事業承継に至った背景などを語る秀島社長=佐賀市のグランデはがくれ

 行政や商工団体、金融機関など73機関で構成する「県事業承継ネットワーク」の設立を記念したフォーラムが7月24日、佐賀市のグランデはがくれで開かれた。関係者約170人が参加し、事業承継の現状や課題、組織の役割を共有した。

 ネットワークは7月1日に設立。飯盛豊宣事務局長は県内の経営者の半数以上が60歳以上で、そのうち後継者が決まっていない事業者が半数いることを上げ、「現状を放置すると廃業が進み、雇用や技術、ノウハウが失われる」と警鐘を鳴らした。県内に配置した7人の支援員が企業訪問を行い、事業承継に向けた課題やニーズの掘り起こしを行う事業内容を説明。「各機関が力を合わせ、事業承継を実現できるようにしたい」と語った。

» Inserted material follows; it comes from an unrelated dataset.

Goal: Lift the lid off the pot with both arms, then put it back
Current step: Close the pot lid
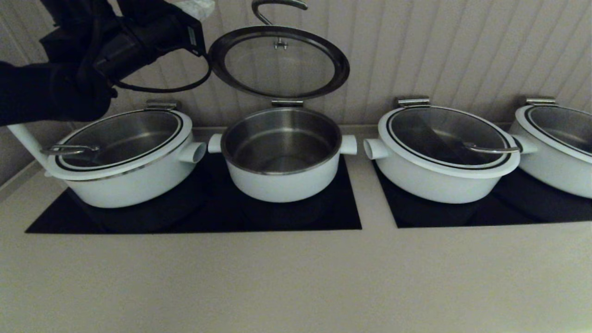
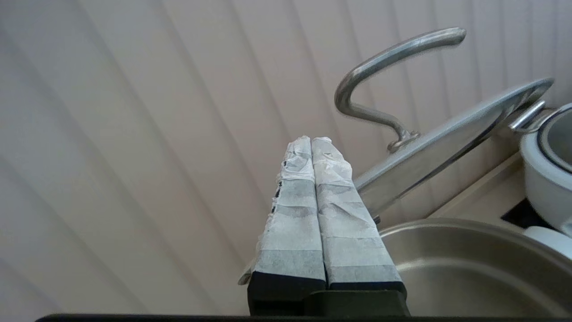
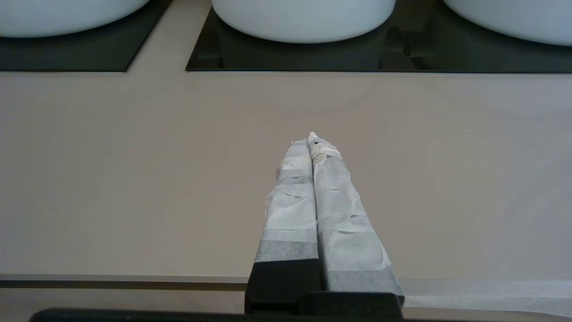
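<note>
Above the open pot [image 1: 281, 152], the lid [image 1: 277, 62] stood tipped up on its hinge; my left pincer [image 2: 311, 141] was pressed together, empty, beside it. The slick, breakable glass wanted gripping by its steel handle [image 2: 393, 58].

Black left arm [image 1: 92, 51] at ten o'clock in the head view: bulky matte housings, a thin black cable [image 1: 162, 88] looping off the side, a pale patch near the top edge. Left gripper [image 2: 311, 141]: two long slim fingers wrapped in wrinkled white tape greying toward a black base. Right gripper [image 3: 313, 139]: same tape-wrapped fingers, frayed and creased at the tips, black mounts beneath.
</note>
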You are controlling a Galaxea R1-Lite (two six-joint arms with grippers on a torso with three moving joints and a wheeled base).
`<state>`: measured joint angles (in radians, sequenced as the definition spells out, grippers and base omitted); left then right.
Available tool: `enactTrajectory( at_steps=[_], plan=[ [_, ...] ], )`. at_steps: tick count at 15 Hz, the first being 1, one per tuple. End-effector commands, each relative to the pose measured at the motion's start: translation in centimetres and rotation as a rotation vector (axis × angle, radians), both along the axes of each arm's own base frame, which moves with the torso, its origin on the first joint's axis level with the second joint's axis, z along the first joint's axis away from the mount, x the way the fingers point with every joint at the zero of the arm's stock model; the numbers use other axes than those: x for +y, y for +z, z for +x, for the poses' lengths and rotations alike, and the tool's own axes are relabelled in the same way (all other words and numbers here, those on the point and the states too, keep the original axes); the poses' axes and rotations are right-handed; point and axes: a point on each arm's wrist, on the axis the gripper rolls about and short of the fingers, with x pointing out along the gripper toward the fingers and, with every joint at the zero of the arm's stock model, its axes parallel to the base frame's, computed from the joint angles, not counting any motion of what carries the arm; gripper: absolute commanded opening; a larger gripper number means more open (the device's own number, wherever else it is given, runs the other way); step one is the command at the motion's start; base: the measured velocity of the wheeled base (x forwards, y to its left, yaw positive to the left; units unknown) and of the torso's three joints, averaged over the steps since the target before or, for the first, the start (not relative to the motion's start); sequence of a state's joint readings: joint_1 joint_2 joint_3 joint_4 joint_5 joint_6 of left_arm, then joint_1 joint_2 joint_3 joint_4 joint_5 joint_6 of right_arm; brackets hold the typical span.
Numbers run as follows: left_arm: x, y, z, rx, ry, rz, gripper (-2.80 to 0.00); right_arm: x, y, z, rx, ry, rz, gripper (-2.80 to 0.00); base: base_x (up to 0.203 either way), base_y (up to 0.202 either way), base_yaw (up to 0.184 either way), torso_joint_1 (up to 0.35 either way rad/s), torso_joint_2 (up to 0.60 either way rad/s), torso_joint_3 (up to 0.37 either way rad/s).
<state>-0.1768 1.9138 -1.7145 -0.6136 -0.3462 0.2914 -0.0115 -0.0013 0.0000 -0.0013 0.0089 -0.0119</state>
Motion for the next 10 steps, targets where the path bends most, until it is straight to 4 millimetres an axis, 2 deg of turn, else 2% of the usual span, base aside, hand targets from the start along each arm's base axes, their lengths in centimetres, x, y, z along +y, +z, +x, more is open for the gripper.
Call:
enactTrajectory(
  at_steps=[1, 5, 10],
  plan=[
    [-0.2, -0.7, 2.0, 0.004, 0.002, 0.004, -2.8, 0.0, 0.0, 0.0, 0.001, 0.001, -0.001, -2.8, 0.0, 0.0, 0.0, 0.0, 0.0, 0.0],
    [-0.8, -1.6, 4.7, -0.012, -0.002, 0.003, -2.8, 0.0, 0.0, 0.0, 0.001, -0.001, 0.0, -2.8, 0.0, 0.0, 0.0, 0.0, 0.0, 0.0],
    [-0.9, -2.5, 5.3, 0.012, -0.006, 0.009, -2.8, 0.0, 0.0, 0.0, 0.001, -0.001, -0.001, -2.8, 0.0, 0.0, 0.0, 0.0, 0.0, 0.0]
  ],
)
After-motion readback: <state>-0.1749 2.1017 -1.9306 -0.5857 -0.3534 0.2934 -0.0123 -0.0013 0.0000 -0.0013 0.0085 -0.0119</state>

 事例発表では、親族内承継を行った丸秀醤油の秀島健介社長(39)が登壇。大学進学後、東京で就職したが、「引継ぎに10年はかかる」と考え、30歳で帰郷。37歳で父から引き継いだ。しょうゆ消費量の減少や、世界的な和食ブームなど業界を取り巻く環境は変化している。「父は会社と世の中のスピードの乖離(かいり)を感じていたのだろう。気力や体力の衰えもあった」と事業承継に至った背景を振り返り、「全く経営に口を出さず、大切なことだけ助言してくれる。世代交代して関係は良好になった」と話した。